All lines from the first one in the listing below to the one holding "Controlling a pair", inclusive, are to be copied exactly.

***

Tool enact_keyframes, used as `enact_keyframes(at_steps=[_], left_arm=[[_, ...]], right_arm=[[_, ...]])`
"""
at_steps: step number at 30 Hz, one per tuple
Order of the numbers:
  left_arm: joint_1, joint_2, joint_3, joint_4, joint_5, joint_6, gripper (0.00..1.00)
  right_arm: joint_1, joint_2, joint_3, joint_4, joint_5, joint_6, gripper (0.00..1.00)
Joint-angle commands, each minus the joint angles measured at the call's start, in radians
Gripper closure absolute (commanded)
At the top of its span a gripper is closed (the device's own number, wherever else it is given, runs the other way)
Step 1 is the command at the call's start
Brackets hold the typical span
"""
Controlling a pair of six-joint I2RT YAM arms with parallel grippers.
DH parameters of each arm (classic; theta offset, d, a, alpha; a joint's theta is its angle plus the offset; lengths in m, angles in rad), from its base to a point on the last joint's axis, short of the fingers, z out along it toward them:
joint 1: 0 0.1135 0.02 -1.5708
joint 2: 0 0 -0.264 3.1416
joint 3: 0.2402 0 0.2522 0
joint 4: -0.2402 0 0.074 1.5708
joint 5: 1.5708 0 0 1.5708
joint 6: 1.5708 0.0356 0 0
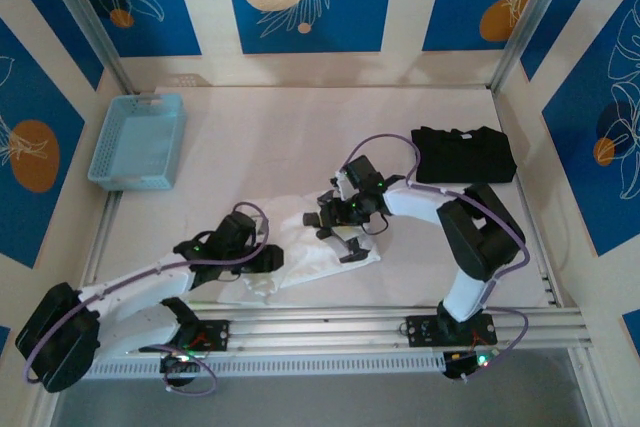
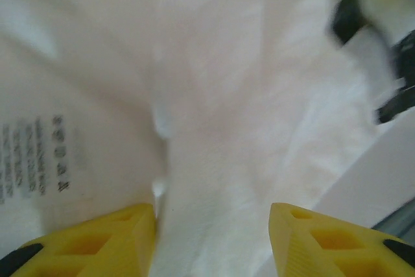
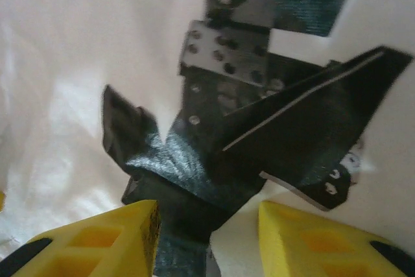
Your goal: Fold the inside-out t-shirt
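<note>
T-shirt (image 1: 305, 247) lies bunched mid near edge of worktop (image 1: 300, 137); left pincer (image 2: 213, 215) and right pincer (image 3: 209, 212) jaws apart over it, neither clamped; likely spreading step, next move: grip two edges, pull flat.

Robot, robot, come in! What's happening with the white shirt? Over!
Left claw open, low on the white t-shirt. Right claw beside it, grip unclear. T-shirt rumpled, not folded. Black garment, blue basket sit apart.

place: robot lab cell | evidence: aluminium frame posts (image 1: 85, 19), blue printed wall panels (image 1: 340, 17), mounting rail (image 1: 320, 325)
</note>
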Motion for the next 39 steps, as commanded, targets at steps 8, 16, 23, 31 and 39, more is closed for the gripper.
enact_keyframes(at_steps=[8, 16, 23, 31, 39], left_arm=[[0.112, 0.125, 0.048, 0.027, -0.144, 0.091, 0.53], [0.213, 0.46, 0.276, 0.205, -0.155, 0.326, 0.51], [0.309, 0.738, 0.652, 0.176, -0.06, 0.428, 0.46], [0.384, 0.502, 0.487, 0.233, -0.058, 0.346, 0.27], [0.463, 0.371, 0.321, 0.121, -0.076, 0.261, 0.24]], right_arm=[[-0.002, -0.095, -0.134, -0.16, -0.009, 0.106, 0.56], [0.208, -0.242, -0.278, 0.029, 0.051, 0.395, 0.56], [0.372, -0.247, -0.196, 0.238, 0.05, 0.364, 0.52], [0.1, -0.369, -0.235, 0.224, 0.053, 0.201, 0.45], [-0.112, -0.165, 0.011, 0.042, 0.09, 0.056, 0.3]])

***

**EXERCISE OUTPUT**
Tool enact_keyframes, used as `enact_keyframes(at_steps=[_], left_arm=[[_, ...]], right_arm=[[_, ...]])`
"""
at_steps: step number at 30 Hz, one per tuple
Order of the numbers:
  left_arm: joint_1, joint_2, joint_3, joint_4, joint_5, joint_6, gripper (0.00..1.00)
  right_arm: joint_1, joint_2, joint_3, joint_4, joint_5, joint_6, gripper (0.00..1.00)
Joint-angle commands, each minus the joint angles measured at the call's start, in radians
Gripper closure absolute (commanded)
At the top of its span a gripper is closed (the device's own number, wherever else it is given, runs the other way)
Step 1 is the command at the call's start
Brackets hold the typical span
"""
Controlling a pair of six-joint I2RT YAM arms with parallel grippers.

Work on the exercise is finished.